→ WHAT YOU WILL DO
Print the listing in its entirety and exactly, leaving out images.

(Beginning of RECORD EXTRACTS)

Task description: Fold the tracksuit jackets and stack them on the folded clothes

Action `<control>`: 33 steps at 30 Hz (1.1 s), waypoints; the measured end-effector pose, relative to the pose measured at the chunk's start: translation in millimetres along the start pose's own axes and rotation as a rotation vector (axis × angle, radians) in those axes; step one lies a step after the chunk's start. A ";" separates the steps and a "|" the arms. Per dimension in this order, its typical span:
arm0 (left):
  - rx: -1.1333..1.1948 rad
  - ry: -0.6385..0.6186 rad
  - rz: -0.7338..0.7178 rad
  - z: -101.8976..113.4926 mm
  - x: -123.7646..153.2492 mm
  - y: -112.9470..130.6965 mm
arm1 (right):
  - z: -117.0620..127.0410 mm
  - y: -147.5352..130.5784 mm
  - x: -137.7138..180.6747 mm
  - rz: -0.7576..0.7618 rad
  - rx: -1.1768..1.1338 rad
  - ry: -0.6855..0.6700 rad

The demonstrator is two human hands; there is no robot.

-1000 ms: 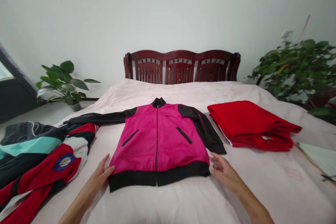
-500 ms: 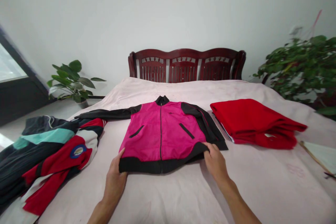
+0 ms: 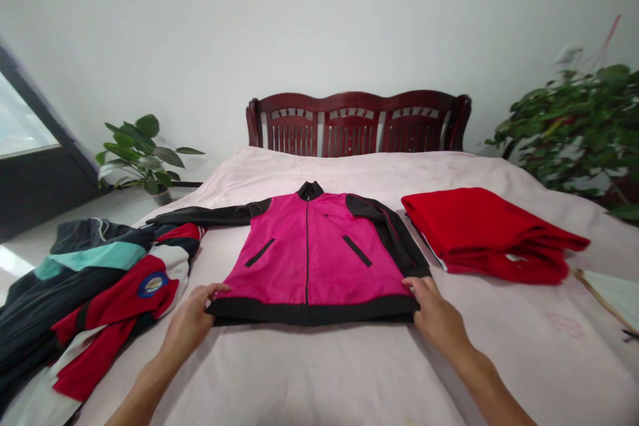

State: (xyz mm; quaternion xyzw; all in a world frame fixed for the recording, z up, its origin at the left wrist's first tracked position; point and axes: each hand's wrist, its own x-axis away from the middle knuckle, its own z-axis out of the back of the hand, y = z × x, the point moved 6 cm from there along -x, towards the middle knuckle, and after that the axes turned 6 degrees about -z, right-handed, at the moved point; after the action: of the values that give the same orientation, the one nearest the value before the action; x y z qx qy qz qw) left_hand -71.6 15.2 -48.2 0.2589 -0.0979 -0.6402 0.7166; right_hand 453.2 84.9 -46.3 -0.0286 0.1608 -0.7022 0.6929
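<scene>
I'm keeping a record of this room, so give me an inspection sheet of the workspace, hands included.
Surface: pale pink bedspread, some creases.
Job's things: pink-and-black jacket, front up, one sleeve stretched out left, the other angled down its right side.
Clutter: loose clothes pile at left; folded red garment at right; pale item at right edge, unidentifiable.
Hands: left hand and right hand each hold a hem corner.
Cables: pink strand by the wall, blurred; cannot tell if cable.
Surroundings: wooden headboard, left plant, right plant.
</scene>
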 end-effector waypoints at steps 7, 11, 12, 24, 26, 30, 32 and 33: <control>-0.356 -0.244 -0.226 -22.8 30.4 27.8 | -21.1 -14.0 33.2 0.358 -0.020 0.073; -0.344 -0.427 -0.262 -10.6 31.3 26.9 | -21.1 -4.1 29.4 0.389 -0.004 -0.220; -0.306 -0.493 -0.265 -7.1 28.4 27.1 | -18.5 -2.2 25.5 0.368 -0.005 -0.327; -0.382 -0.127 -0.403 -97.3 -133.6 124.1 | -50.6 -192.6 -88.8 0.485 0.010 -0.166; -0.399 -0.158 -0.386 -114.9 -136.9 109.4 | -72.2 -189.0 -97.1 0.487 0.050 -0.193; -0.323 -0.223 -0.446 -117.8 -130.5 75.0 | -99.0 -132.1 -113.9 0.375 0.125 -0.182; -0.233 -0.262 -0.488 -103.8 -134.9 61.3 | -105.9 -103.9 -120.0 0.317 0.143 -0.129; -0.193 -0.270 -0.460 -92.3 -142.3 52.3 | -108.5 -94.2 -121.8 0.302 0.146 -0.101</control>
State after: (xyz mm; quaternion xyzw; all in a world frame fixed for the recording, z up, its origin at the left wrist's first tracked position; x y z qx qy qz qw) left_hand -5.7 178.0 -73.2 0.1173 -0.0698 -0.8209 0.5545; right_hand 338.5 223.6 -101.8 0.0111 0.0771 -0.5978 0.7979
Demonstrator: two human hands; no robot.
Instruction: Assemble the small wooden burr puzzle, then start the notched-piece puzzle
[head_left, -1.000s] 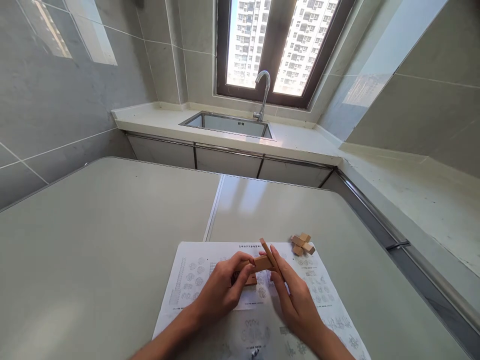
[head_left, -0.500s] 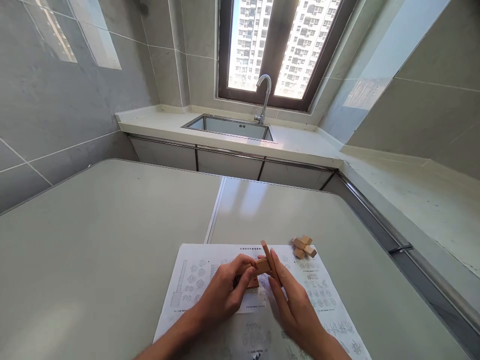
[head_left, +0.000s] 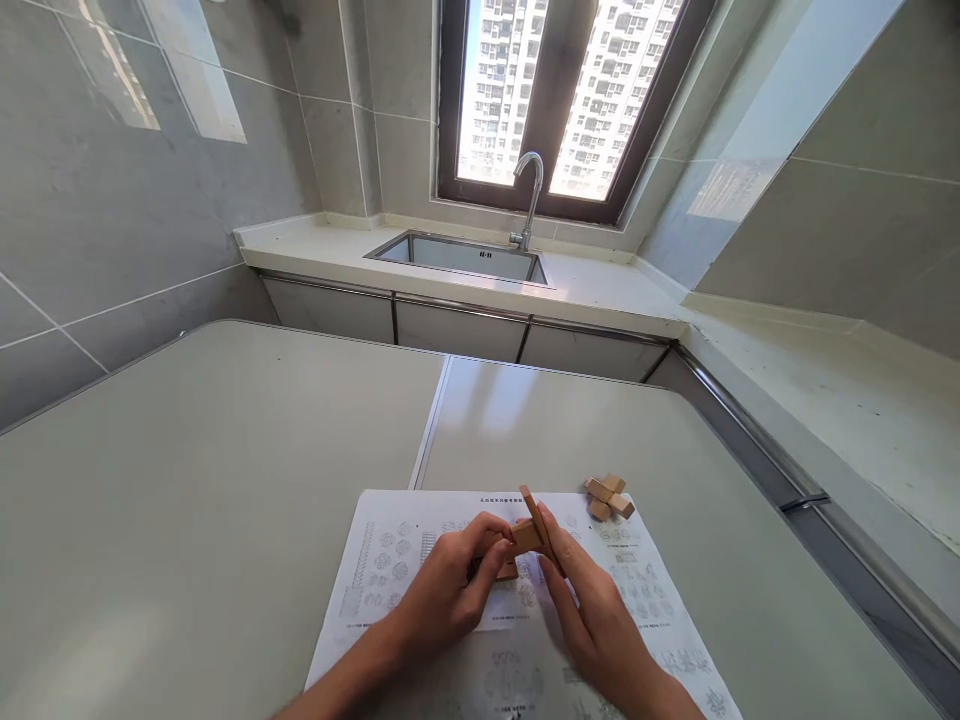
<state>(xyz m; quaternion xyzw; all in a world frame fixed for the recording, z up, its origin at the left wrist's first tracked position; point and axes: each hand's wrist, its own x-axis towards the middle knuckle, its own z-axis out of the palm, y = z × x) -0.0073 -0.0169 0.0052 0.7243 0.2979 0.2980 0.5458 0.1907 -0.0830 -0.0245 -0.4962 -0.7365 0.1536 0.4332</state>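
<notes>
My left hand [head_left: 456, 578] pinches a light wooden block [head_left: 526, 537] between thumb and fingers. A thin, flat wooden piece [head_left: 534, 512] stands tilted against the block's right end, gripped by my right hand [head_left: 589, 592] with fingers along its right side. Below the block, a darker reddish-brown wooden piece [head_left: 508, 571] shows partly behind my left fingers; whether it is held or lies on the paper, I cannot tell. Under both hands is a printed sheet [head_left: 352, 610] with small line drawings of puzzle shapes.
A small cluster of interlocked wooden blocks [head_left: 609, 498] sits at the sheet's upper right corner. The sheet lies on a pale table [head_left: 225, 480] with a seam. Beyond it are a counter with a sink [head_left: 465, 255], a faucet [head_left: 534, 195] and a window.
Both hands stay nearly in place. The block and the flat piece have shifted very slightly; the view has moved a little.
</notes>
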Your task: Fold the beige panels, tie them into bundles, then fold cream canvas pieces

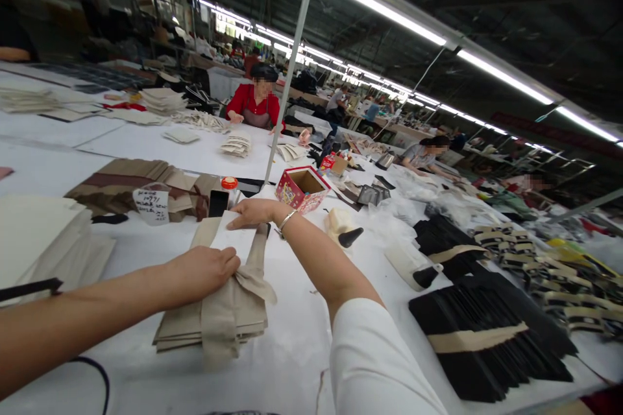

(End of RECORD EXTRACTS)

→ ANSWER TO THIS TASK
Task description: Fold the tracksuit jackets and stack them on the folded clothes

Action `<control>`: 33 steps at 30 Hz (1.1 s), waypoints; the measured end-effector pose, relative to the pose measured at the chunk's start: translation in millimetres along the start pose's own axes and rotation as a rotation vector (axis × angle, radians) in those axes; step one lies a step after the chunk's start. A ";" separates the steps and a "|" the arms. Per dimension in this order, its typical span:
arm0 (left):
  - rx: -1.1333..1.1948 rad
  - ry: -0.6385..0.6186 rad
  - rz: -0.7338..0.7178 rad
  - z: -101.8976..113.4926 mm
  - x: -123.7646..153.2492 mm
  - y: -112.9470..130.6965 mm
arm1 (right):
  - z: -117.0620..127.0410 mm
  - y: -147.5352..130.5784 mm
  - x: -137.7138..180.6747 mm
  - rz: -0.7576..0.7618 rad
  - rx: -1.1768..1.1338 rad
  - ry: -0.6855..0.6700 rad

The demonstrator is two human hands; there is no robot.

-1000 ms: 
-500 ms: 
+0 ms: 

State: (xyz mm; quaternion xyzw; all in a world frame fixed for the recording, z up, its origin at the left wrist's first tracked position; point and axes: each hand's wrist, its own x-axis away from the middle knuckle, its own z-axis out of the back of the hand, y = z × x, the point moved 6 cm from there along -x, towards the middle knuckle, and after that the axes turned 6 degrees about -z, right-handed, at the moved point; after the action: of the values that give the same orientation, the one nearest the value before the action; x y z qx qy qz qw) left_hand -71.6 15.2 -48.2 0.2589 -0.0979 -0.6402 0.7166; right_hand 453.2 84.9 -46.3 -0.0286 0.1608 -0.7022 0.6929
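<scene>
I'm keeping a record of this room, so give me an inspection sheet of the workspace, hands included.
Surface: pale pink bedspread, some creases.
Job's things: pink-and-black jacket, front up, one sleeve stretched out left, the other angled down its right side.
Clutter: loose clothes pile at left; folded red garment at right; pale item at right edge, unidentifiable.
Hands: left hand and right hand each hold a hem corner.
Cables: pink strand by the wall, blurred; cannot tell if cable.
Surroundings: wooden headboard, left plant, right plant.
</scene>
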 end-effector waypoints at steps 7, 11, 12, 24, 26, 30, 32 and 33: <control>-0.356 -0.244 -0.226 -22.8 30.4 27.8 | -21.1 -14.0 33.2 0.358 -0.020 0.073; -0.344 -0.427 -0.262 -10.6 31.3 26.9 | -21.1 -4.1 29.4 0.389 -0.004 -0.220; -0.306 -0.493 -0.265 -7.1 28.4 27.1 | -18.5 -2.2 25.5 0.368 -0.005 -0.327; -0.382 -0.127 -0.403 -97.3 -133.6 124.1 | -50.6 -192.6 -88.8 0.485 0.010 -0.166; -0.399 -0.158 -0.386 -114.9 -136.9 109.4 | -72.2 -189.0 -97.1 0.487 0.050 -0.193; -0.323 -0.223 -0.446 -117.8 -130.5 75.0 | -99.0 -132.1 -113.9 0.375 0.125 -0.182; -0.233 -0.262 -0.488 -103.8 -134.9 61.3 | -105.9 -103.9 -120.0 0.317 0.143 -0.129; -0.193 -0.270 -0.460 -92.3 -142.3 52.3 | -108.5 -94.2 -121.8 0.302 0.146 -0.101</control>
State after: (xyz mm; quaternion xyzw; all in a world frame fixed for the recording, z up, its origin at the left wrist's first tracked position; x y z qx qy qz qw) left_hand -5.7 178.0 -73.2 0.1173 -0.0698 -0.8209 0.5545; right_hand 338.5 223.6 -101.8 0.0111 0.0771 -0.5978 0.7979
Demonstrator: two human hands; no robot.
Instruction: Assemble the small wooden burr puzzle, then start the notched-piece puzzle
[head_left, -1.000s] 
[head_left, -0.500s] 
[head_left, +0.000s] 
<state>(xyz m; quaternion xyzw; all in a world frame fixed for the recording, z up, its origin at the left wrist's first tracked position; point and axes: each hand's wrist, its own x-axis towards the middle knuckle, its own z-axis out of the palm, y = z × x) -0.0073 -0.0169 0.0052 0.7243 0.2979 0.2980 0.5458 0.1907 -0.0830 -0.0245 -0.4962 -0.7365 0.1536 0.4332</state>
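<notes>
My left hand [head_left: 456, 578] pinches a light wooden block [head_left: 526, 537] between thumb and fingers. A thin, flat wooden piece [head_left: 534, 512] stands tilted against the block's right end, gripped by my right hand [head_left: 589, 592] with fingers along its right side. Below the block, a darker reddish-brown wooden piece [head_left: 508, 571] shows partly behind my left fingers; whether it is held or lies on the paper, I cannot tell. Under both hands is a printed sheet [head_left: 352, 610] with small line drawings of puzzle shapes.
A small cluster of interlocked wooden blocks [head_left: 609, 498] sits at the sheet's upper right corner. The sheet lies on a pale table [head_left: 225, 480] with a seam. Beyond it are a counter with a sink [head_left: 465, 255], a faucet [head_left: 534, 195] and a window.
Both hands stay nearly in place. The block and the flat piece have shifted very slightly; the view has moved a little.
</notes>
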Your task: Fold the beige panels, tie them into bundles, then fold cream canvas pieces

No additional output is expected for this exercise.